SEKILAS INFO
28-11-2022
  • 1 tahun yang lalu / Madrasah Ibtidaiyah Narrative Quran (MINAN) adalah pengukir sejarah pendidikan baru di Lamongan yang berkomitmen melahirkan generasi emas pecinta Al Quran yang mampu mengisahkan narasi Al Quran dengan kemahiran bahasa yang dimilikinya.
  • 1 tahun yang lalu / Senin, 25 Januari 2021 Pengumuman Placement Test Peserta DiDik Baru Tahun Pembelajaran 2021-2022.
8
Jun 2021
0
Ketika Al-Qur'an Mendadak Viral di Kalangan Bangsa Arab

Tradisi Buruk Bangsa Arab

Bangsa Arab diapit oleh dua bangsa besar, yakni Romawi dan Persia, yang telah mengenal berbagai teknologi dan keilmuan. Romawi dan Persia menjadi kekaisaran yang maju meninggalkan bangsa Arab.

Bangsa Arab memiliki tradisi kepenyairan, di sisi lain tumbuh pula tradisi-tradisi buruk yang menjadi penghalang bagi kemajuan, seperti perjudian, perbudakan, pembunuhan anak perempuan, berfoya-foya dan gemar berperang antar suku.

Tradisi-tradisi buruk tersebut merupakan warisan yang terinspirasi dari budaya bangsa Romawi dan Persia.

Meskipun begitu, kekuatan peradaban sastra dan penyair tumbuh dan telah mengakar kuat di kalangan bangsa Arab, sekalipun lebih pada aktifitas penyair jalanan.

Ladang kepenyairan bagi mereka adalah pasar-pasar strategis di seputar wilayah yang saat ini termasuk semenanjung atau jazirah Arab, seperti ‘Ukaz, Majnah dan Dzil Majad.

Di ajang pasar-pasar itu mereka menampilkan kelihaian menggubah kalimat-kalimat indah secara lisan. Kenyataannya, kebanyakan dari penyair-penyair oral itu tidaklah pandai menulis. Keahlian menulis pada masa itu masih sangatlah terbatas, bahkan langka.

Selain itu tradisi penyembahan berhala-berhala yang berpusat di Ka’bah, Mekkah, menjadikan jazirah Arab tetap memiliki daya tarik. Tidak kurang dari 360 berhala terletak di sekeliling dan bagian dalam Ka’bah.

Daya Tarik Kota Makkah

Seluruh penduduk di wilayah jazirah Arab memiliki kebiasaan secara turun temurun untuk berkunjung ke ka’bah untuk sebuah peribadatan.

Bahkan dikarenakan adanya Ka’bah tersebut hingga menimbulkan kecemburuan bagi Gubernur Yaman yakni Abrahah sehingga dia memiliki niatan untuk menghancurkannya.

Yang tidak kalah pentingnya, adalah adanya sumur zam-zam yang merupakan aset bagi bangsa Arab yang bermukim di Makkah.

Jadi, meskipun ada dua bangsa besar yang mengapit jazirah Arab, namun tradisi mengunjungi baitullah yang mengakar sejak zaman Nabi Ismail menjadi daya tarik penting bagi bangsa ini.

Muncul Tradisi Membuat Berhala

Paganisme muncul belakangan setelah lamanya masa fatrah (kekosongan utusan). Menurut Imam Muqatil masa fatrah  adalah 600 tahun, yakni setelah berakhirnya masa Nabi Isa hingga Nabi Muhammad diutus.

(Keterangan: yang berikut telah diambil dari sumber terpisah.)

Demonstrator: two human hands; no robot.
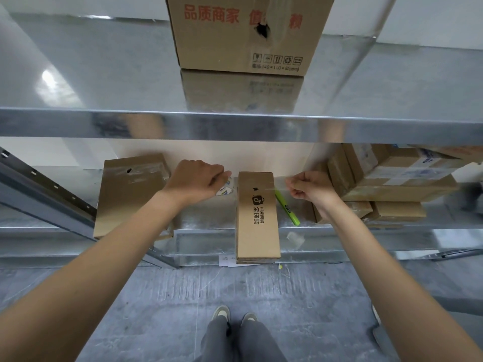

Awalnya, agama yang dipegang kuat oleh suku bangsa yang mendiami jurang, yang saat ini menjadi kota Makkah, adalah agama yang dibawa oleh Nabi Ibrahim as. Kosongnya utusan dalam kurun waktu yang lama menjadikan mereka melalaikan ajaran yang murni dan mulai menyekutukan Allah dengan berhala-berhala.

Namun, tidak semuanya turut dalam kemusyrikan tersebut. Terdapat ahli kitab dari kaum Yahudi dan Nasrani yang tetap berpegang teguh pada ajaran agama mereka dan menghindari pemujaan terhadap berhala. Ada pula yang tetap memurnikan ketauhidan sebagaimana yang diajarkan oleh Nabi Ismail.

Sebagian riwayat menyebutkan ayah Nabi Muhammad termasuk yang tidak pernah mengikuti kegiatan kaum jahil untuk menyembah berhala.

Kondisi Masyarakat Nabi Muhammad

Di tengah keadaan masyarakat yang demikian inilah Nabi Muhammad dilahirkan. Nabi Muhammad diliputi tanda-tanda kenabian yang telah diketahui detail-detailnya oleh ahlul kitab melaui kitab-kitab terdahulu yang mereka pegang.

Saat Nabi Muhammad lahir, tanda kenabian itu pun telah nampak, seperti berguncangnya istana Kisra dan padamnya api sesembahan kaum Majusi di Persia. Ketika sebagian ahli kitab bertemu dengan Nabi Muhammad, maka mereka akan dapat mengetahui tanda-tanda tersebut.

Dengan mencocokkan setiap tanda yang dijelaskan dalam Taurat dan Injil, mereka dapat memastikan bahwa Nabi Muhammad adalah orang yang dimaksudkan oleh kitab tersebut.

Hal itulah yang dialami seorang pendeta yang bernama Bukhaira, ketika dipertemukan dengan Nabi Muhammad. Bukhaira bertemu dengan Nabi Muhammad yang masih berusia 12 tahun saat Nabi Muhammad diajak oleh pamannya, Abu Thalib, berdagang ke Syam.

Bukhair adalah seorang pendeta Nasrani. Bukhaira menyadari bahwa pemuda yang bersama Abu Thalib itu bukanlah pemuda biasa.

Tanda-tanda yang diungkapkan dalam kitab dari ajaran yang dianutnya terdapat dalam diri sang pemuda. Bukhaira menghampiri Abu Thalib dan menanyakan perihal pemuda itu. Abu Thalib mengaku bahwa pemuda itu adalah anaknya.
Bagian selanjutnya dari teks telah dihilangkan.